Nella situazione prima descritta un’altra componente determinante è rappresentata dalla crisi della pubblica amministrazione e quindi anche sanità pubblica dove non si è voluto moralizzare un’organizzazione che vede un gran numero di episodi che non sono solo di malasanità ma soprattutto di non rispetto del cittadino visto, non di rado, come uno scocciatore e di mancata affezione e onore per il proprio posto di lavoro. Episodi che, qualificano una parte ancora minoritaria, ma in crescita, dei dipendenti della sanità pubblica e che, oltre a danneggiare il SSN che così perde “clienti”, sono un grave vulnus a danno dei molti qualificati e seri operatori che si vedono equiparati, nel giudizio popolare, a coloro che rubano lo stipendio.

Una grande responsabilità di tutto ciò è in capo alla politica e al sindacato che hanno sempre usato questo territorio come riserva di caccia, di voti e di tessere, nella migliore delle ipotesi, cassando tutti i tentativi fatti da chi voleva premiare i meritevoli e offrire  un servizio sanitario qualitativamente ed eticamente degno di un paese civile.

La considerazione finale poi è che appare difficile pensare che, in un mondo (di cui facciamo parte integrante) nel quale il Dio-Denaro è l’indicatore e il riferimento principale, la nostra povera sanità pubblica possa vedere non dico un grande rilancio e occupare il ruolo guida in un welfare che scricchiola da tutte le parti (vogliamo pensare alle pensioni?). Queste realistiche, credo, considerazioni vengono fuori anche da studi che, in nazioni come la Francia e la Germania, dove la sanità ha un’ottima qualità e dove, al di là delle modalità di tutela che vedono sistemi assicurativi pubblici al posto di un Servizio Sanitario nazionale come il nostro, fanno emergere serie preoccupazioni sul futuro della loro sanità.

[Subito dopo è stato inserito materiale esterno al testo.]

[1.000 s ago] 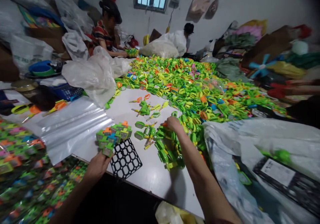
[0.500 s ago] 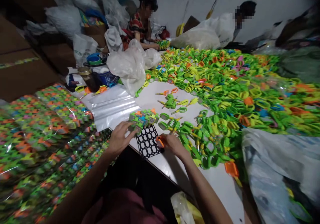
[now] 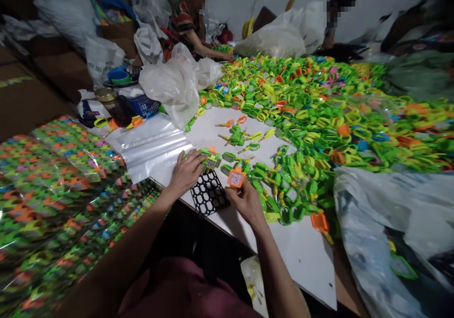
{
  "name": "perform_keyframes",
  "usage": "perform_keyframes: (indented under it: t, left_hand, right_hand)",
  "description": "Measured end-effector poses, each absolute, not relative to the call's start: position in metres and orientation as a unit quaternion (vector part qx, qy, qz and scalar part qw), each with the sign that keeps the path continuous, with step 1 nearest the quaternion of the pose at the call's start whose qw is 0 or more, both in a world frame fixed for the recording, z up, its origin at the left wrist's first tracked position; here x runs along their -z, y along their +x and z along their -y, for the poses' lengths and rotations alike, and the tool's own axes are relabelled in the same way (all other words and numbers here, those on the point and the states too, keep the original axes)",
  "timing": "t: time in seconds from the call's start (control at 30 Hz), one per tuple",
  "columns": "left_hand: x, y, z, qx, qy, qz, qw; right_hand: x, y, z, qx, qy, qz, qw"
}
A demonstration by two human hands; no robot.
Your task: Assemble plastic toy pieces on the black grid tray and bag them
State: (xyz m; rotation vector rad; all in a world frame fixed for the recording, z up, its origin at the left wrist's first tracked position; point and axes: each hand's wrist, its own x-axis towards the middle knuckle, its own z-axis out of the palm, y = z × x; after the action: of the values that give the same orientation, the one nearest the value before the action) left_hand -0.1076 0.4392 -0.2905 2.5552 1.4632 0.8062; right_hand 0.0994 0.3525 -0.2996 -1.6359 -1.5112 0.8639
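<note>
My right hand pinches an orange toy watch with a square patterned face, raised just past the right edge of a black plastic grid tray. The near part of the grid shows bare openings. At its far end sit toy watches, mostly green with grey faces, in a row partly covered by my left hand. The fingers of that hand are stretched out over the watches, back of the hand upward. More loose green and yellow toy watches lie on the white table to the right of my right hand.
A large heap of toy watches covers the far and right table. Clear plastic bags lie flat at left, near packed trays of watches. A jar and blue basket stand behind. Two people work opposite.
My right hand has lifted the orange toy watch up from the grid's right side, its face now toward me. My left hand has moved from the tray's left edge onto the watches. The view has shifted.
</note>
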Motion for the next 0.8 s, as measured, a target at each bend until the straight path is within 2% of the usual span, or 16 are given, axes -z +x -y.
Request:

Da ultimo, a conferma di quanto prima evidenziato, non possiamo non guardare con mestizia al primo Servizio Sanitario Nazionale del mondo, nato nel 1948, quindi ben trent’anni prima del nostro, cioè quello del Regno Unito che di fatto non esiste più o, quantomeno ha assunto un  ruolo residuale e non più centrale dell’assistenza sanitaria britannica. In questo panorama in rutilante trasformazione, si aggirano grandi gruppi assicurativi che promettono garanzie e coperture sanitarie ad un popolo che, nei loro voti, dovrebbe essere sano, giovane e con bisogni di salute minimi: il contrario del nostro Bel Paese, vecchio, malato e depresso!

Conclusioni

C’è una ricetta per provare ad invertire una tendenza che appare senza ritorno? Certo: Etica, Equità, Economia ed Empatia sono le componenti indispensabili da inserire nel “frullatore” che offra un succo magico al Servizio Sanitario. Devono essere messe tutte, nessuna esclusa, in dosi adeguate, shakerate con maestria, controllate perché nessuna prevalga sulle altre, cosa che, purtroppo, oggi sta avvenendo. Allora forse vedremo uno spiraglio per un’assistenza e una sanità degna di un paese serio, onesto e solidale, nel quale vorremmo vivere.

Note

Ringraziamo il direttore Alberto Riccadonna de «La Voce e il Tempo» per averci concesso la pubblicazione dell’articolo di Paolo Tofanini, Dopo la pandemia che ne sarà del Sistema sanitario nazionale?, 31 ottobre 2021, p. 27.